▶ [WHAT THE EXERCISE ASKS] Taking each line of the material in turn, count those with the string "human" and answer with the count alone.

▶ [DATASET]
▽
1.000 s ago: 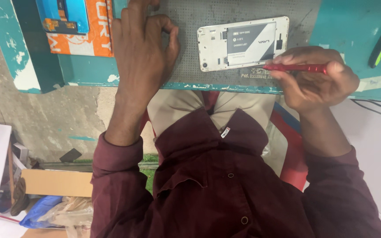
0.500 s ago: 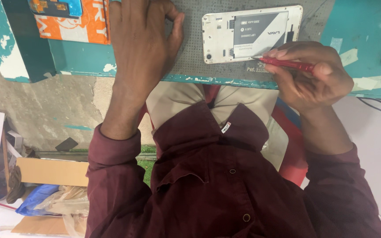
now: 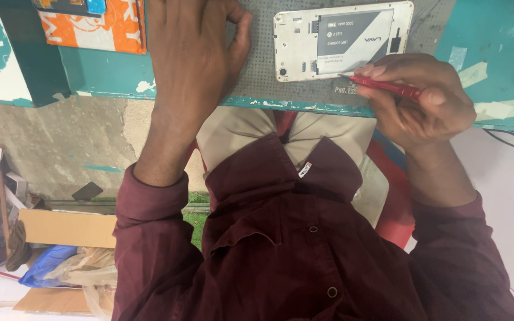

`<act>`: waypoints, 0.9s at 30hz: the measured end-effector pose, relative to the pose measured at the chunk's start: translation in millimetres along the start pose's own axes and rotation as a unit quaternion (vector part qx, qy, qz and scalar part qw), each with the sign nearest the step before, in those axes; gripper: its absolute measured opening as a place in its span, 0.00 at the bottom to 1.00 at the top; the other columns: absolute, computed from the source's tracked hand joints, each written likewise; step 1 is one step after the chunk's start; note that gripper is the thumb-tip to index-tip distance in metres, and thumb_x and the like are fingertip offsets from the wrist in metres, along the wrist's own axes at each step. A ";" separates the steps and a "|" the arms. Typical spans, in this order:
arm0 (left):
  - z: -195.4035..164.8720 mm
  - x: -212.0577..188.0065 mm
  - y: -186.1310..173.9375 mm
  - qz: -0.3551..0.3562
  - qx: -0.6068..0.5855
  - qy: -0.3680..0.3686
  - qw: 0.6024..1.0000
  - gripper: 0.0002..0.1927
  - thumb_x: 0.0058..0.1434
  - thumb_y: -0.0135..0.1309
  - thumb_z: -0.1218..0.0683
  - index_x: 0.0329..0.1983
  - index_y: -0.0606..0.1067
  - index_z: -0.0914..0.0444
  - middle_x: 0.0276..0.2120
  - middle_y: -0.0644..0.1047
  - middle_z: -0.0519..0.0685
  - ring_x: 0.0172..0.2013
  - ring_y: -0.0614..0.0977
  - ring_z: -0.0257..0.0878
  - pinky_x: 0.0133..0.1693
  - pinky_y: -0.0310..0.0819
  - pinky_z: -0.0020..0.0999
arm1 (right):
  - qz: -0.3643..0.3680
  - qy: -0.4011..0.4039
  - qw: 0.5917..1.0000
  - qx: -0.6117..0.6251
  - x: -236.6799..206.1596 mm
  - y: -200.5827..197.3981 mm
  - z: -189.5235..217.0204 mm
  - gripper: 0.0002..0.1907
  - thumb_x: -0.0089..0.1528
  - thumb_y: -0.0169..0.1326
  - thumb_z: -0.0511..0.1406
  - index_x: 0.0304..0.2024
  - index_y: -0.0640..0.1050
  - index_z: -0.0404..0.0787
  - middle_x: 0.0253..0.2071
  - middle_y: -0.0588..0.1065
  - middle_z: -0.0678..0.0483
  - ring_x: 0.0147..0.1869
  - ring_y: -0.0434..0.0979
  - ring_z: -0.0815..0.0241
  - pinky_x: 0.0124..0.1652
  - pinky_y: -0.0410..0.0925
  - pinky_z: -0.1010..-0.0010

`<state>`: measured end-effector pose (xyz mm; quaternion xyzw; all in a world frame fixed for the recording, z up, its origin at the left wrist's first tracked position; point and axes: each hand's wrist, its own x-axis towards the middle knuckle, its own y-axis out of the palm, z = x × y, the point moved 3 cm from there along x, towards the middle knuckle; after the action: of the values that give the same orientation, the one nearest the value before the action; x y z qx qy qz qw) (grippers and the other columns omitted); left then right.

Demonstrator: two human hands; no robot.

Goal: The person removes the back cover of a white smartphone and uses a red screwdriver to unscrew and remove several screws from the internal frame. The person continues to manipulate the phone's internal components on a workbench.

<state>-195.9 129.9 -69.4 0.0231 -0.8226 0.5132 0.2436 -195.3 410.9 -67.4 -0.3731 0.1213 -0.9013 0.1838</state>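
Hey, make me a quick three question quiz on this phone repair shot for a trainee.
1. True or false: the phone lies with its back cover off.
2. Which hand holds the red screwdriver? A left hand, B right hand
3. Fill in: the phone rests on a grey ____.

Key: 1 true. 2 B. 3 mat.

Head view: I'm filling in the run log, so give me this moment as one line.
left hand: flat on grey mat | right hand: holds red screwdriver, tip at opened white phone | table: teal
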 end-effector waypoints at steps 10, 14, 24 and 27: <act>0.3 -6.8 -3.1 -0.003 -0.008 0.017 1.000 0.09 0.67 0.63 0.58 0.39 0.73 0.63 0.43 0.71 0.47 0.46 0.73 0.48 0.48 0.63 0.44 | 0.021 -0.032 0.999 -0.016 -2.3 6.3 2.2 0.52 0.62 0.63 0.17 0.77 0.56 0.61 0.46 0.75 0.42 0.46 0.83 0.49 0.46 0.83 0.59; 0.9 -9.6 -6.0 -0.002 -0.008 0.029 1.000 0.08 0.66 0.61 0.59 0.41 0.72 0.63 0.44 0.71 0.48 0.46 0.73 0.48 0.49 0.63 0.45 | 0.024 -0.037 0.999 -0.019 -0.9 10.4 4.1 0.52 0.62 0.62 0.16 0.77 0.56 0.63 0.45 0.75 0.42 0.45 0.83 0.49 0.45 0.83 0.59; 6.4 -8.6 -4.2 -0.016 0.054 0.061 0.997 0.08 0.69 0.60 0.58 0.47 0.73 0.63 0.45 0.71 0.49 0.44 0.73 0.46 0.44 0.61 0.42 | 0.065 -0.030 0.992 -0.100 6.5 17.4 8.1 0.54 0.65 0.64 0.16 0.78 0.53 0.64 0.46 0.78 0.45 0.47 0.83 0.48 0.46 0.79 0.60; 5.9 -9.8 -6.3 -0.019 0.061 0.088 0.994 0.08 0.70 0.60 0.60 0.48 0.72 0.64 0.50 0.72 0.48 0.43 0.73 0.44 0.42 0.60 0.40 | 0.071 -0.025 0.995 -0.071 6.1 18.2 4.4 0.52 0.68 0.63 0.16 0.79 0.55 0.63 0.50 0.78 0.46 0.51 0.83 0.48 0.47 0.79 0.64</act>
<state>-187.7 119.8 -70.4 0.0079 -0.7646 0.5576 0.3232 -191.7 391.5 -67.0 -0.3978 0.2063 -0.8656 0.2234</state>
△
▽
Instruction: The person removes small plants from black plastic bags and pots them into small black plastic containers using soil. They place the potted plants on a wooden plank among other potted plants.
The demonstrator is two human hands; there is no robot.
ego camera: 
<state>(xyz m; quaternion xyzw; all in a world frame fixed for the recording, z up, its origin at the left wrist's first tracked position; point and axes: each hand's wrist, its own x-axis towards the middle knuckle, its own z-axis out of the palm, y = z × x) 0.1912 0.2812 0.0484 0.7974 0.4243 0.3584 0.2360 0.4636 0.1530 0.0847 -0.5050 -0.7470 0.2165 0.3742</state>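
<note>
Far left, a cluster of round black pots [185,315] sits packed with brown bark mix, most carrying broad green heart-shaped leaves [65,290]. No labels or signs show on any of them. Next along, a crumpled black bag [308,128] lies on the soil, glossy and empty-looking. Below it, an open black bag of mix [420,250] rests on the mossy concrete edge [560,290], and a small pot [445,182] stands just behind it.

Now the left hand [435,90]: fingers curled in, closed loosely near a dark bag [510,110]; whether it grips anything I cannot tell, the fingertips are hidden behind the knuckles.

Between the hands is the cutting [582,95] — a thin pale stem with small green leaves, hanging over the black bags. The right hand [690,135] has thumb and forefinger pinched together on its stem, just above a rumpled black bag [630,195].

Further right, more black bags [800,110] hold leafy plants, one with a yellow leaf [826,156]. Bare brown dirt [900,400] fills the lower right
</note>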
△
▶ [THE COMPLETED TASK] 2